Machine learning and carbon emissions
05 Jan 2022
Recently I have been looking into the environmental impact of machine learning in relation to ongoing research projects at work. Carbon emissions are high on the agenda for everyone, especially if one works at a research group with the term "Green" in it's name. Lots is already written on the topic, but I wanted to share a few of the most interesting articles and research papers I found, with a few comments of my own.
Deep learning's carbon emissions problem from Forbes summarizes well some of the most problematic issues of machine learning. It is mainly focused on deep learning and natural language processing (NLP), which entails developing models that consist of an enormous amounts of parameters. Many of the article's key points stems from a paper that in 2019 really brought awareness to the gigantic energy usage of some of the largest deep learning models: Energy and Policy Considerations for Deep Learning in NLP. As a machine learning practitioner, the following quote from the article is something I'm especially concerned with:
Another factor driving AI’s massive energy draw is the extensive experimentation and tuning required to develop a model. Machine learning today remains largely an exercise in trial and error. Practitioners will often build hundreds of versions of a given model during training, experimenting with different neural architectures and hyperparameters before identifying an optimal design.
Luckily, there exist several frameworks that can help reducing the number of experiments needed during model development. Personally, I use Data Version Control (DVC), an excellent tool for structuring machine learning experiments. Not only does it helps you keep track of models and hyperparameters, but you can also use it to track all stages of a machine learning pipeline (which typically consists of several preprocessing stages). Since it keeps all intermediate results between stages in cache, you can save a lot of computation time when experimenting with different control parameters.
I think the article concludes with an important note:
The AI community must begin to work toward new paradigms in artificial intelligence that do not require exponentially growing datasets nor outrageously vast energy expenditures.
Another article, The drive to make machine learning greener from Discover Magazine, quotes a researcher team from the University of California, Berkeley, on how reporting on carbon emissions might help reduce them:
Patterson and colleagues conclude by recommending that computer scientists report the energy their calculations consume and the carbon footprint associated with this, along with the time and number of processors involved. Their idea is to make it possible to directly compare computing practices and to reward the most efficient. “If the machine learning community working on computationally intensive models starts competing on training quality and carbon footprint rather than on accuracy alone, the most efficient data centers and hardware might see the highest demand,” they say.
The paper Towards the Systematic Reporting of the Energy and Carbon Footprints of Machine Learning argues similarly for the importance of measuring and reporting the carbon footprint of machine learning experiments.

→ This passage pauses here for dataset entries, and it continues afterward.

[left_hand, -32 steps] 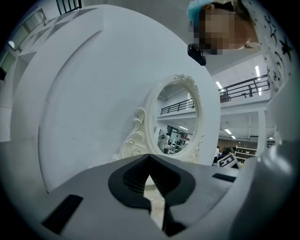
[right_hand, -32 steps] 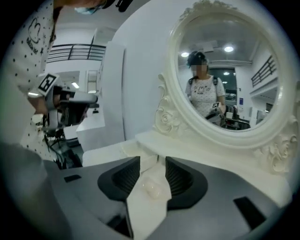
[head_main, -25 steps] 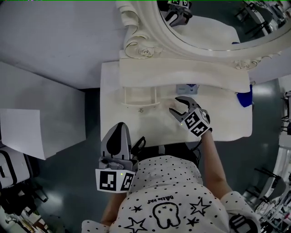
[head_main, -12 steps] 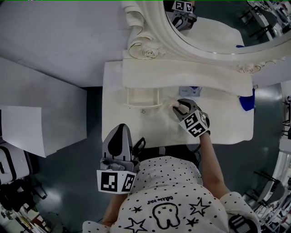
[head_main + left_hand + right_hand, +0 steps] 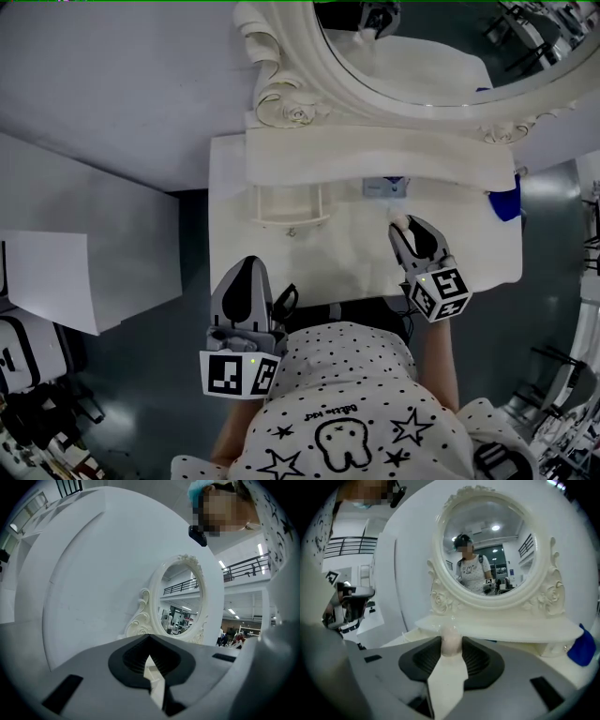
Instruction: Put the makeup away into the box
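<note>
A small pale, rounded makeup piece [image 5: 450, 641] sits between the fingertips of my right gripper [image 5: 451, 644]. Its jaws have just been closing and now pinch it. From the head view, this gripper [image 5: 401, 227] hovers over the right half of the white vanity top [image 5: 478, 258], with the pale piece [image 5: 397, 223] at its tips. A small white open box [image 5: 290, 218] stands under the mirror shelf, left of this gripper and apart from it. My left gripper [image 5: 246, 269] hangs at the table's front edge; its jaws [image 5: 150, 637] are shut with nothing in them.
An ornate white oval mirror [image 5: 422, 56] on a shelf base [image 5: 375, 155] fills the back of the table. A small blue-and-white packet [image 5: 386, 187] lies under the shelf. A blue thing [image 5: 506, 202] sits at the far right edge. A person's torso is close to the front edge.
My right gripper closed on the pale piece near the table's middle, then lifted and swung to the right with it, rolling as it went. The left gripper has stayed put.
</note>
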Motion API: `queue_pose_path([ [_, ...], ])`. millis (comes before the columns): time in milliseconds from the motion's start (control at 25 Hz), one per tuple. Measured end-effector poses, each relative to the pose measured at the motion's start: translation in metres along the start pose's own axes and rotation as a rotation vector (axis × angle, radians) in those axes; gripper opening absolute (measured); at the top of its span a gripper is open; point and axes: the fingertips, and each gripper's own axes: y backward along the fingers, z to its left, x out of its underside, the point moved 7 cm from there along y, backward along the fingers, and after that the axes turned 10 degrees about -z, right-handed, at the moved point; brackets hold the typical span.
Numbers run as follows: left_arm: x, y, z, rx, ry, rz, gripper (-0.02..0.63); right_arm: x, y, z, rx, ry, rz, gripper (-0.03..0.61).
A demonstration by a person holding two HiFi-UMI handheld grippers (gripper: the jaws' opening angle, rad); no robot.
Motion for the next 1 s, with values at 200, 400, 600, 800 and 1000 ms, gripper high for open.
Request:
queue_pose_path([
  [200,-0.003,0.002,0.000,0.004,-0.001,-0.010,-0.002,-0.018,0.037,-0.010,0.087,-0.093,-0.098,0.149],
  [400,-0.005,0.004,0.000,0.004,-0.004,-0.021,-0.002,-0.037,0.042,-0.012,0.094,-0.051,-0.139,0.147],
  [600,-0.006,0.008,0.001,-0.008,-0.004,-0.029,-0.002,-0.065,-0.001,0.011,-0.044,0.024,-0.173,0.147],
  [800,-0.011,0.016,0.004,-0.037,-0.008,-0.043,-0.002,-0.076,-0.062,0.060,-0.243,0.131,-0.129,0.147],
  [1000,-0.014,0.025,0.016,-0.090,-0.010,-0.047,-0.002,-0.044,-0.122,0.106,-0.384,0.346,0.046,0.147],
])
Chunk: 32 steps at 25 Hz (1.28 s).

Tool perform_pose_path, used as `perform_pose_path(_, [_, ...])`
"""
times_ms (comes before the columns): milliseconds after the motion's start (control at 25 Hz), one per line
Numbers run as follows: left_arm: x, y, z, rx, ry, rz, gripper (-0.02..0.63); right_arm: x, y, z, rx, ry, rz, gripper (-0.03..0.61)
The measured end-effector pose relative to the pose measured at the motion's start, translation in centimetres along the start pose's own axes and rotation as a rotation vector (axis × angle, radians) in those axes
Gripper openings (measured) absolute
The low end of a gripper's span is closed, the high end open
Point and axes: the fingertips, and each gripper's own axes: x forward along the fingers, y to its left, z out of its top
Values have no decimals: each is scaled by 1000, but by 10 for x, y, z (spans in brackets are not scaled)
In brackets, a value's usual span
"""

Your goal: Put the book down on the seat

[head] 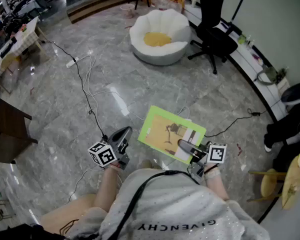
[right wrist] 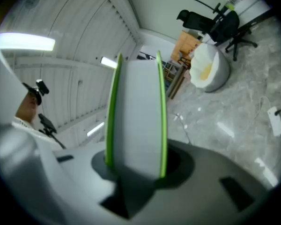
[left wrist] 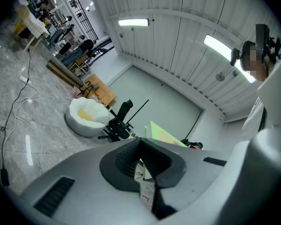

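Note:
A green-edged book (head: 171,133) with a yellow cover picture is held flat above the marble floor, in front of me. My right gripper (head: 182,145) is shut on its near edge. In the right gripper view the book (right wrist: 136,116) stands edge-on between the jaws of my right gripper (right wrist: 136,167) and fills the middle. My left gripper (head: 124,133) hangs to the left of the book, shut and empty, apart from it. The seat (head: 160,36) is a white shell-shaped floor chair with a yellow cushion, far ahead across the floor. It also shows as the seat (left wrist: 86,116) and the seat (right wrist: 208,69).
A black office chair (head: 215,31) stands right of the seat. Cables (head: 85,84) trail over the floor between me and the seat. A dark table (head: 5,129) is at the left, and a wooden stool (head: 285,179) at the right by a curved wall counter (head: 250,59).

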Motion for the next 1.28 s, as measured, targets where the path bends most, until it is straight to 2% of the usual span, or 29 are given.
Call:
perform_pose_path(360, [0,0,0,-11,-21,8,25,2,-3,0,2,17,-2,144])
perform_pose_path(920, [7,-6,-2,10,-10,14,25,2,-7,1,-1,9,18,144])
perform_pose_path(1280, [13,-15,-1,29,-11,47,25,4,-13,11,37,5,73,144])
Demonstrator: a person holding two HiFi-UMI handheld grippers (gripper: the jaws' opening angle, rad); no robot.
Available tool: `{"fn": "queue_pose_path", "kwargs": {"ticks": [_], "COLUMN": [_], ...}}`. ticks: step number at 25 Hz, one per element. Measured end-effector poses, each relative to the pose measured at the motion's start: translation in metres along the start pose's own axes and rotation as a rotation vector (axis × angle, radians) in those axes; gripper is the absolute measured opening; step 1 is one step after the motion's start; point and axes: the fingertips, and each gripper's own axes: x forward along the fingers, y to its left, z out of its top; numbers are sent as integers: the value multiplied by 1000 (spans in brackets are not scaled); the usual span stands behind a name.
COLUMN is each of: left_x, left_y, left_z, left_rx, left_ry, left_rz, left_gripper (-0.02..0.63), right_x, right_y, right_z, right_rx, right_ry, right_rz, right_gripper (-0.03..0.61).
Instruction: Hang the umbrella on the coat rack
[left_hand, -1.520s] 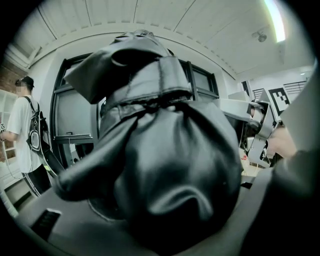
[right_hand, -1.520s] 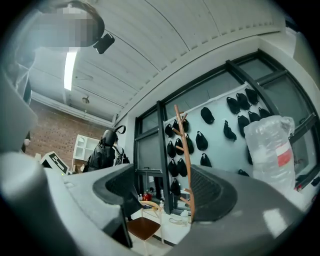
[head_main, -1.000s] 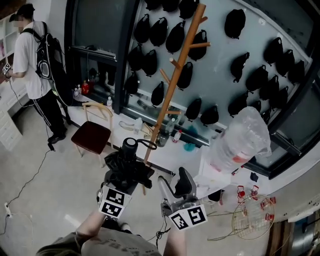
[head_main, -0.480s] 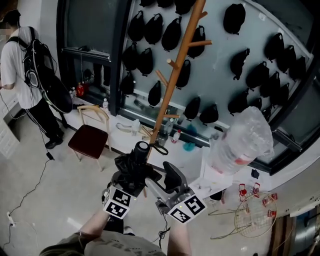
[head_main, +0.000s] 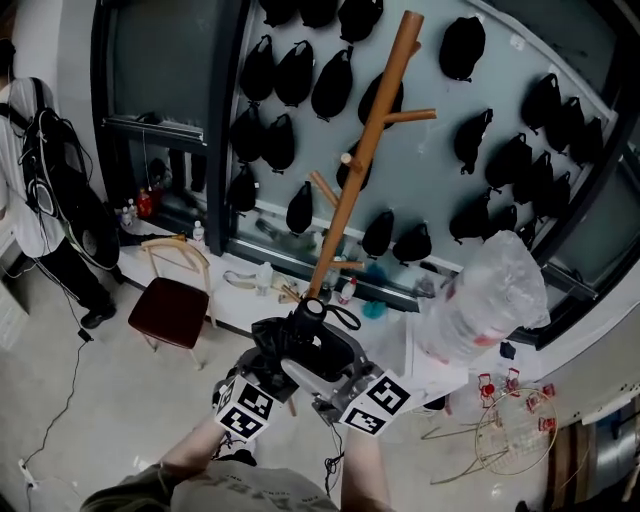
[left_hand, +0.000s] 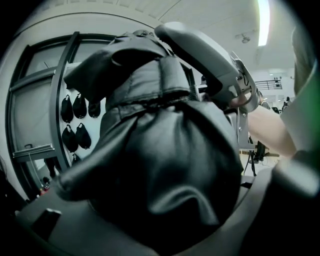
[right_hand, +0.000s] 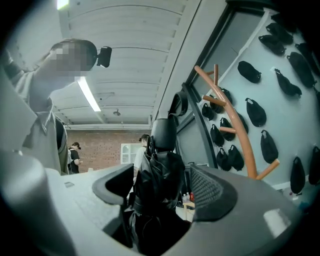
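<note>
Grips the folded black umbrella (head_main: 290, 342) with left gripper (head_main: 262, 372), jaws closed on its fabric; straddles it with right gripper (head_main: 322, 364), jaws apart; holds it near the wooden coat rack (head_main: 352, 185), unhung; hooking onto a peg left

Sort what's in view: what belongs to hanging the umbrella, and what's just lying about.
Job in hand: umbrella, held in the left gripper; right gripper, open around it; coat rack.
Lying about: chair; black bags on the wall; wire basket; clear plastic bag.
</note>
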Motion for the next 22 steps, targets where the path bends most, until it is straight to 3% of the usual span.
{"fn": "queue_pose_path", "kwargs": {"ticks": [5, 14, 19, 22], "left_x": [8, 17, 19, 20], "left_y": [25, 53, 61, 74], "left_z": [12, 26, 46, 53], "left_rx": [44, 74, 93, 117], "left_ry": [-11, -31, -68, -110], "left_rz": [-61, -152, -174, -141], "left_gripper": [299, 311, 354, 409], "right_x": [31, 58, 65, 70], "right_y": [-14, -31, -39, -46], "right_z": [4, 16, 33, 41], "right_rx": [-37, -84, -88, -94], "right_ry": [14, 1, -17, -32], "right_rz": [-21, -85, -83, -93], "right_gripper": [336, 214, 201, 199]}}
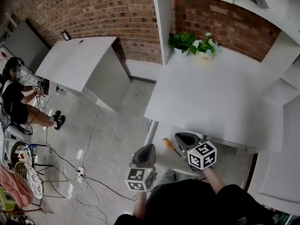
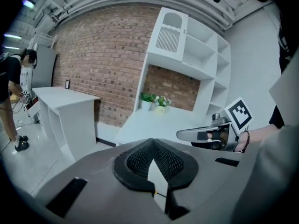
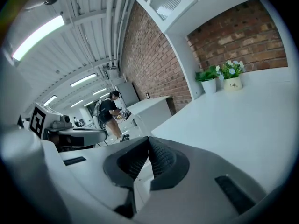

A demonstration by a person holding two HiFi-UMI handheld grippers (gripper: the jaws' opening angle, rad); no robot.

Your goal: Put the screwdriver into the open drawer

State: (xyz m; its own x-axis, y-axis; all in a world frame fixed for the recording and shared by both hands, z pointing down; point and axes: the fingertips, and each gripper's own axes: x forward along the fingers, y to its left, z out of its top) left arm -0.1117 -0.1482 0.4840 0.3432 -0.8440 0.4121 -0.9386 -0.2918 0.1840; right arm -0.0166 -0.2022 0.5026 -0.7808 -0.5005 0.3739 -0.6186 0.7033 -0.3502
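Note:
The screwdriver (image 1: 171,147), with a yellow handle and a dark shaft, lies in the open white drawer (image 1: 165,160) under the front edge of the white desk (image 1: 211,93). My left gripper (image 1: 149,146) is just left of the drawer, jaws shut and empty; the left gripper view shows its tips (image 2: 152,143) meeting. My right gripper (image 1: 178,135) hovers just right of the screwdriver, apart from it, also shut on nothing (image 3: 148,139). Each gripper shows in the other's view: the right gripper (image 2: 181,135) and the left gripper (image 3: 103,135).
Two potted plants (image 1: 194,43) stand at the back of the desk against the brick wall. White shelving (image 1: 281,78) rises on the right. A second white desk (image 1: 77,60) stands far left, with a person (image 1: 14,97) beside it. Cables (image 1: 84,182) trail over the floor.

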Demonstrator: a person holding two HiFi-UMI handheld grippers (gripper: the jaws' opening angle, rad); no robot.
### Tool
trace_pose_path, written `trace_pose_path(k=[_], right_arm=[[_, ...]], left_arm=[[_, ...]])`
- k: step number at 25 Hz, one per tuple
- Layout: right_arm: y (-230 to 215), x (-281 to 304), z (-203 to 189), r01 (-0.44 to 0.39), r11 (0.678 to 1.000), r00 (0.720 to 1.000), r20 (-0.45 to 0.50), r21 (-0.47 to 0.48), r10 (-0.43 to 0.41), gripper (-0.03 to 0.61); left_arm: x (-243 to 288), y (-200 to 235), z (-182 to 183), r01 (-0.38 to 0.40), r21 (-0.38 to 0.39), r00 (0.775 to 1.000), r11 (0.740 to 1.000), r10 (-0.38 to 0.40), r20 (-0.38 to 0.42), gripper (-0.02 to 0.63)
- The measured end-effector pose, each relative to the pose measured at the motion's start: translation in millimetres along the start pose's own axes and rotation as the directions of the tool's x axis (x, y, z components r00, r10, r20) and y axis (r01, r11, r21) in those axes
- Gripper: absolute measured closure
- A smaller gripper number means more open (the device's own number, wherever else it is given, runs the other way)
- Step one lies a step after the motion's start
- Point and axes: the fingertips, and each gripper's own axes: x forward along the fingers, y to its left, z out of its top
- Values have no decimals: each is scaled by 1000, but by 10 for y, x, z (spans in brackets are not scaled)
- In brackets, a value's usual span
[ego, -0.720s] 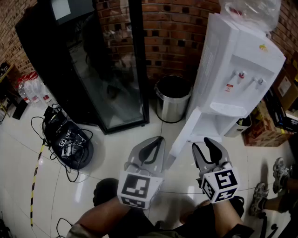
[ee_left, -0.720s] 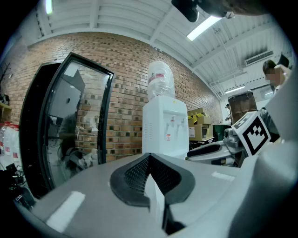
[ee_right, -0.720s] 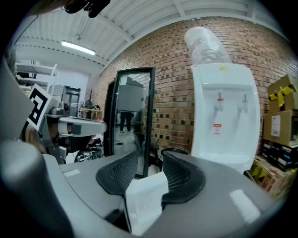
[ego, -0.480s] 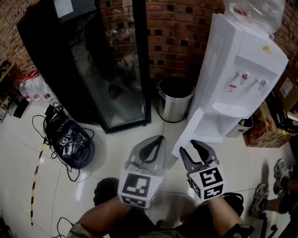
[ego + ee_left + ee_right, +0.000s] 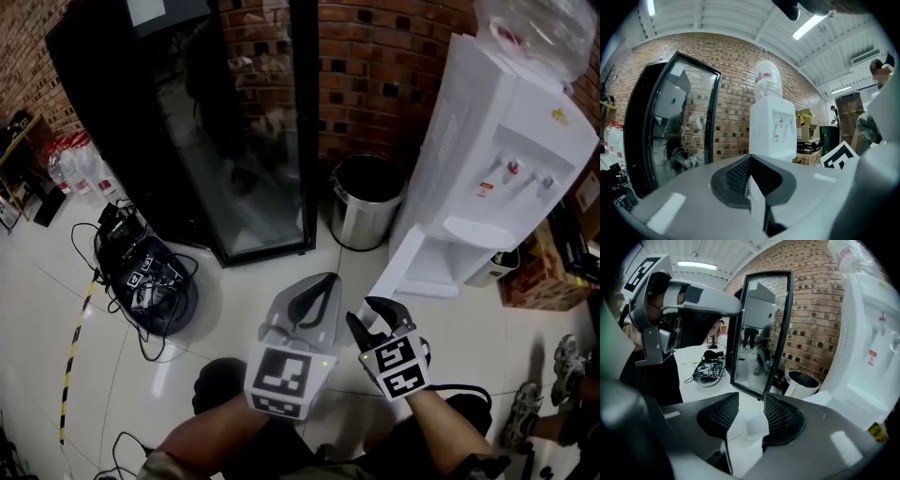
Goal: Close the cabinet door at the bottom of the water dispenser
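The white water dispenser [image 5: 506, 141] stands at the right against the brick wall, a bottle on top. Its bottom cabinet door [image 5: 412, 272] hangs open, swung out over the floor toward me. My right gripper [image 5: 367, 314] is low, just left of the door's free edge and apart from it, jaws open with nothing between them. The right gripper view shows that open gripper [image 5: 751, 401] with the dispenser [image 5: 872, 348] to its right. My left gripper [image 5: 324, 279] is shut and empty beside the right one. In the left gripper view, that gripper [image 5: 749, 158] points level at the dispenser [image 5: 772, 129].
A black glass-door fridge [image 5: 234, 122] stands left of the dispenser, with a steel bin [image 5: 364, 202] between them. Cables and a round device [image 5: 145, 281] lie on the tiled floor at the left. Cardboard boxes [image 5: 534, 272] and a person's shoes [image 5: 562, 356] are at the right.
My right gripper has moved left and back toward me, ending close beside the left gripper. The left gripper has stayed put. The door is still open.
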Motion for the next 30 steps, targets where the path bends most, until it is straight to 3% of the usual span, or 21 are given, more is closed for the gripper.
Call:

The paper is an especially interesting read, as the authors suggest a set of concrete courses of actions based on their findings. The main points are to be consistent in reporting energy and carbon metrics, and using leaderboards of these metrics as incentive for reducing carbon emissions in research. They also write that one should consider "energy-performance trade-offs before deploying energy hungry models". It's also interesting to note that one of the most intuitive (at least in my opinion) ways of measuring the energy-efficiency of any computer program, namely to count the number of Floating Point Operations (FPOs), actually can be misleading (read section 5.1 of the paper for a discussion on this). This is one of the reasons for why there is a need for frameworks that can measure or more accurately estimate the actual carbon emission of training or running a machine learning model. The authors have published an open source Experiment impact tracker that can be used for this purpose.
Another paper that looks into methods for tracking energy-efficiency is this: Quantifying the Carbon Emissions of Machine Learning. The authors have contributed to two tools that can be employed for emissions tracking. The first one is an emission calculator, where you compute emissions based on hardware type, runtime and cloud provider/region. The second one, which I personally have started testing in my projects, is the CodeCarbon framework. CodeCarbon can be embedded in Python code, and automatically tracks the energy usage and carbon emissions of your experiments. The tool is very easy to use and generates results in a csv-file that can be used for your own analysis. Additionally, the tool provides an interactive dashboard based on the results, which makes it very quick and easy to get up and running with emission tracking.
Even though the emissions of "small-scale" machine learning practitioners like myself are dwarfed by the gargantuan carbon footprint of big tech companies like Google and Amazon, I think it is important that we are all aware of these issues, and try to mitigate them at any scale. A shift towards more green machine learning would benefit us all, and hopefully also affect the large players in the industry.
To summarize, here's a few concrete actions that can help reduce the carbon footprint of machine learning:
- Reduce the number of unnecessary training runs, for example using frameworks like DVC.
- Employ efficient methods for hyperparameter tuning.
- Measure and report on energy usage for your experiments. Use an emission calculator, or use the CodeCarbon framework to automatically measure the impact of all your experiments. Another option is the Experiment impact tracker (this one I have not tested myself yet).
- If you run your experiments on external servers ("in the cloud"), be aware of which data centers you use, and how they are powered.